最近の過去問をチェックしてみると、すべて○の選択枝だったので、なんとなくわかった気になり、スルーしていました。毎年出題されていたのに、今まで放置していたなんて、もうビックリです。
 
【H26 問9】
「せっこうボードを剛壁に取り付ける場合、せっこうボードの背後に空気層を設けると、低音域で吸音率が大きくなる。」→○

【H25 問9】
「多孔質吸音材料では、その表面を通気性の低い材料によって被覆すると、高音域の吸音率が低下する。」→○

【H24 問7】
「孔あき板は、共鳴器型のメカニズムで吸音するので、音楽室等において吸音面として使用する場合、特定の周波数の吸音過多に注意する必要がある」→○

「多孔質吸音材料を、より広帯域にわたる吸音を目的として使用する場合、吸音材の背後に空気層を設けることが効果的である。

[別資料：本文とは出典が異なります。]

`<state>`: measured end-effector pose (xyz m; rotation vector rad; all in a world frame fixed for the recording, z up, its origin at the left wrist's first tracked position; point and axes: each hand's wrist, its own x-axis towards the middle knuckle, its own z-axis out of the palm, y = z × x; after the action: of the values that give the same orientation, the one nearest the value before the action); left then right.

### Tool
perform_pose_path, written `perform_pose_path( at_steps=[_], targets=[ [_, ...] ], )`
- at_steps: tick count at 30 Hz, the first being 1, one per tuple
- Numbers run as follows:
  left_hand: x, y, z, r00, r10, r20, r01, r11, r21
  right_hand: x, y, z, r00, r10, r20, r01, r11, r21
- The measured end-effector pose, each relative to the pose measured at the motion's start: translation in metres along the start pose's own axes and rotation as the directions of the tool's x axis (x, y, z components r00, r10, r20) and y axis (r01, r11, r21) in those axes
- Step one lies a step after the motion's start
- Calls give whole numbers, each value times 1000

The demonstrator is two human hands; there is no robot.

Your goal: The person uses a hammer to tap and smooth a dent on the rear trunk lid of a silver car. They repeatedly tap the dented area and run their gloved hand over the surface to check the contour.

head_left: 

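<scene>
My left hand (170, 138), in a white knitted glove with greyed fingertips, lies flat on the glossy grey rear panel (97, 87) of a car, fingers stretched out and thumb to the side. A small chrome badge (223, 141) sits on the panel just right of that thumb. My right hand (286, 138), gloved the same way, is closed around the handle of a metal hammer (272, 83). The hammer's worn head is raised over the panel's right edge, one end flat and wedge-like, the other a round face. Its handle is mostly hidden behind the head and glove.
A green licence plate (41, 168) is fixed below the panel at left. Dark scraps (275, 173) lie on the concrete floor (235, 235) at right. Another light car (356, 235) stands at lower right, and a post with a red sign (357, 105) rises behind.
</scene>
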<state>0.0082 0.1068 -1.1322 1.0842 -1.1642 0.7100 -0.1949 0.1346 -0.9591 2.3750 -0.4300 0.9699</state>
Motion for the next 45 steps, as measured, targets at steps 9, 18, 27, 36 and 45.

」→○
 
応用問題になると…

【H28 問10】
「壁に多孔質吸音材料を使用するに当たり、表面を孔あき板やリブ等で保護する場合、開口率が小さいと、共鳴器型の吸音特性が現れることがある。」→○

【H27 問10】
「多孔質吸音材料を剛壁に取り付ける場合、多孔質吸音材料と剛壁面との間の空気層を厚くすると、一般に低音域の吸音率が高くなる」→○ 
「孔あき板と剛壁との間に空気層を設けた吸音構造の共鳴周波数は、孔あき板の開口率を小さくすると低くなる。」→○
追記:孔あき板は特定の周波数(周辺)の音に吸音効果が出やすく、その吸音率は上図のグラフのように、横軸に周波数をとった場合、山形となる。
背面の空気層を50⇒100⇒150(mm)と大きくすることにより吸音力のピーク周波数は下がっていく。(山が左へ移動)
また開口率を上げるほど、山が平坦になり下地の吸音力を生かすことができる。